Travail : la fin du « no pain, no gain »

Faites-vous partie de ces dirigeants qui déplorent la relation que les jeunes entretiennent avec le travail ? C’est peut-être le cas. Rassurez-vous : ce n’est pas qu’un simple sentiment. Oui, les jeunes entretiennent une relation vis-à-vis du travail qui diffère sensiblement de celles de leurs aînés. Et voilà en quoi.

« Il faut en baver pour réussir ». « No pain, no gain ». » Il faut avoir fait ses armes sur le terrain pour prétendre ensuite aux postes de managers ». « L’avancement s’obtient au mérite, à l’ancienneté ». Voilà quelques représentations du monde d’avant, encore prégnant dans beaucoup d’organisations. Pas étonnant que ces dernières soient fortement déstabilisées avec l’irruption en leur sein de la Génération Z., car cette Génération Z possède un logiciel bien différent. Bien entendu, si ce logiciel est propre à la Génération Z, il ne lui est pas exclusif. La manière de penser de la Génération Z contamine celle des générations précédentes. Aussi n’est-il pas rare aujourd’hui de la retrouver chez les Générations X et Y.

Une des caractéristiques fondamentales du travail dans le monde d’avant, c’est sa pénibilité. On retrouve cette signification de contrainte dans l’étymologie latine du mot travail, « tripallium », qui désigne à l’origine un trépied pour ferrer les chevaux et les bœufs, puis un instrument de torture. Le nom « travailleor » qui donnera travailleur désignait celui qui « travaillait » les membres du condamné. Dans la tradition judéo-chrétienne, le travail est considéré comme le châtiment consécutif au péché originel. Adam et Eve, en goûtant au fruit de l’arbre de la connaissance, ont désobéi. Dieu condamne Eve à enfanter dans la douleur et Adam à devoir travailler pour assurer leur subsistance (« tu mangeras ton pain à la sueur de ton front »).

On mesure facilement ici le poids de cette tradition sur notre façon d’envisager le travail. Le travail revêt une nécessité, il est un devoir. Les principes du monde d’hier au travail peuvent être résumés par les mots suivants : hiérarchie, engagement, rémunération, statut, résultat, fidélité, protection, sécurité, mérite… L’important est le long terme.
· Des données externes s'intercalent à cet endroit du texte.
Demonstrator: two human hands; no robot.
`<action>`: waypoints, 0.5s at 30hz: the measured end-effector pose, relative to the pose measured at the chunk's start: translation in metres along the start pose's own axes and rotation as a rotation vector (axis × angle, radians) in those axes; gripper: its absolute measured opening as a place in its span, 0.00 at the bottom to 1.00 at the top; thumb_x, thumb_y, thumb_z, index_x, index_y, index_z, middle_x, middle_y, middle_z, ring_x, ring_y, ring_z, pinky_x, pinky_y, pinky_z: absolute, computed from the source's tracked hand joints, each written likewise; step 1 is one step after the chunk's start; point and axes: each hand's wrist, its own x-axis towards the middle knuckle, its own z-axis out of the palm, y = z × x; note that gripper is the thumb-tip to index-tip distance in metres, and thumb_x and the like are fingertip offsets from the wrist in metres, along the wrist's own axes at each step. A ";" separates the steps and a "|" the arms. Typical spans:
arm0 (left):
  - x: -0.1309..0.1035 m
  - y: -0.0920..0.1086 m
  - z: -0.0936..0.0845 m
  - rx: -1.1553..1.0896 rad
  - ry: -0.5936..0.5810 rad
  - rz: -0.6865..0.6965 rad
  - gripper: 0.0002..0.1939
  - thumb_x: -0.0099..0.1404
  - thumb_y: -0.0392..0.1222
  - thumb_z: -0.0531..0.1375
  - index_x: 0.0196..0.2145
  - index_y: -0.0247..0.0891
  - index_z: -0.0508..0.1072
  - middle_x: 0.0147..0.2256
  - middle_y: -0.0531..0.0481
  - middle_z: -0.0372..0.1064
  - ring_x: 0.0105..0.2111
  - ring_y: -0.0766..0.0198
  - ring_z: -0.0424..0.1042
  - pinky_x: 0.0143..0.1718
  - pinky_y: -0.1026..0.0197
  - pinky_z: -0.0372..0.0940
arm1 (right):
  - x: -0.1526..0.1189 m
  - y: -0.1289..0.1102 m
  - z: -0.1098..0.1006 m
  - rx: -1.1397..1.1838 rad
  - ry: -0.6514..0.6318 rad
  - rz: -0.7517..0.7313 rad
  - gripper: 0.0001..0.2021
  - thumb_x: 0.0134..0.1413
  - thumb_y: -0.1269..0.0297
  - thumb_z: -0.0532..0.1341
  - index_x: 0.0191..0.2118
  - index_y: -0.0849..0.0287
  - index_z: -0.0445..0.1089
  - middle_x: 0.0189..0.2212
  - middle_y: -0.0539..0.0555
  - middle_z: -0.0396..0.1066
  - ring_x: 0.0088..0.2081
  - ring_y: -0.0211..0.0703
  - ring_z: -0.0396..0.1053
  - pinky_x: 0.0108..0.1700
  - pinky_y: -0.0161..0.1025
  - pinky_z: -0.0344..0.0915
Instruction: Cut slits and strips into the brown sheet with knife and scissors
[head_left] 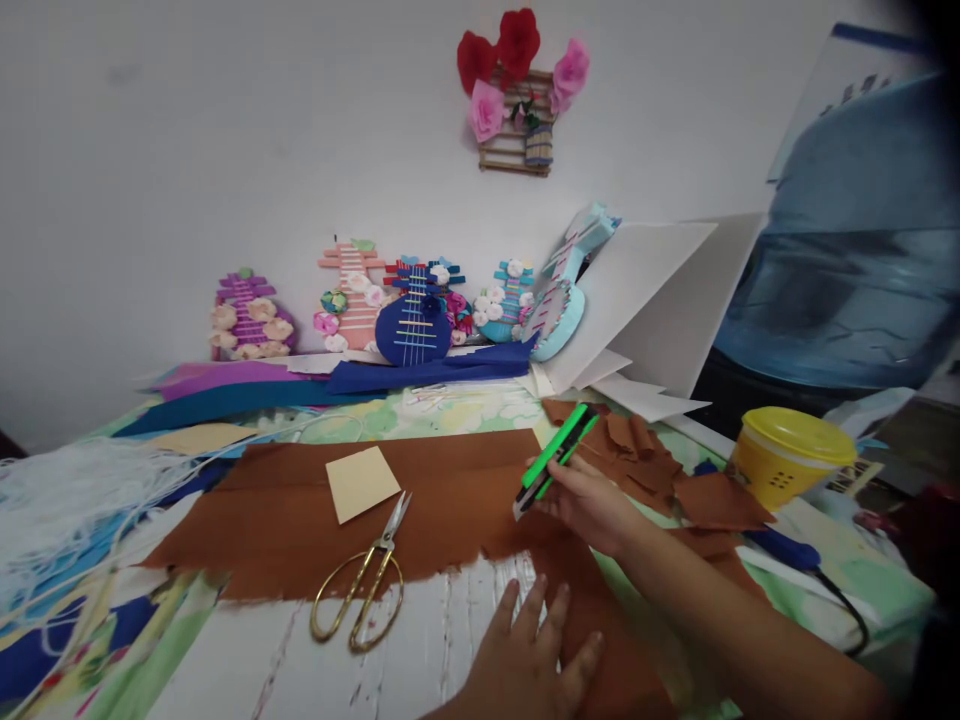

Les managers ont du boulot !

Ce modèle doloriste vole aujourd’hui en éclat. Les nouvelles générations voient le travail avant tout comme le moyen de réaliser leurs aspirations ; celles-ci veulent créer une œuvre de vie dont le travail est un élément, parfois une option. Les nouvelles générations ne sont pas « anti-travail », encore moins fainéantes ; celles et ceux qui la composent ne sont tout simplement plus inconditionnellement « pro-travail ». La logique du court terme devient dominante. Les nouvelles générations ne se projettent plus dans l’entreprise, elles renoncent à l’idée de faire carrière. Elles ne cherchent plus à faire leurs preuves dans l’entreprise ; c’est à l’entreprise de démonter en quoi elle peut servir le projet professionnel et personnel des intéressés.

Voilà qui complexifie grandement les choses, car l’idéologie ancienne agissait puissamment pour enrôler les individus dans la dynamique de l’entreprise.

Si le travail n’est plus une nécessité, mais un élément parmi d’autres qui doit faire sens, comment créer un collectif capable de servir les intérêts de l’entreprise ? Tout le travail du management va consister à trouver de bonnes raisons pour que les femmes et les hommes dans leur diversité aient un intérêt à rejoindre l’entreprise et à y rester.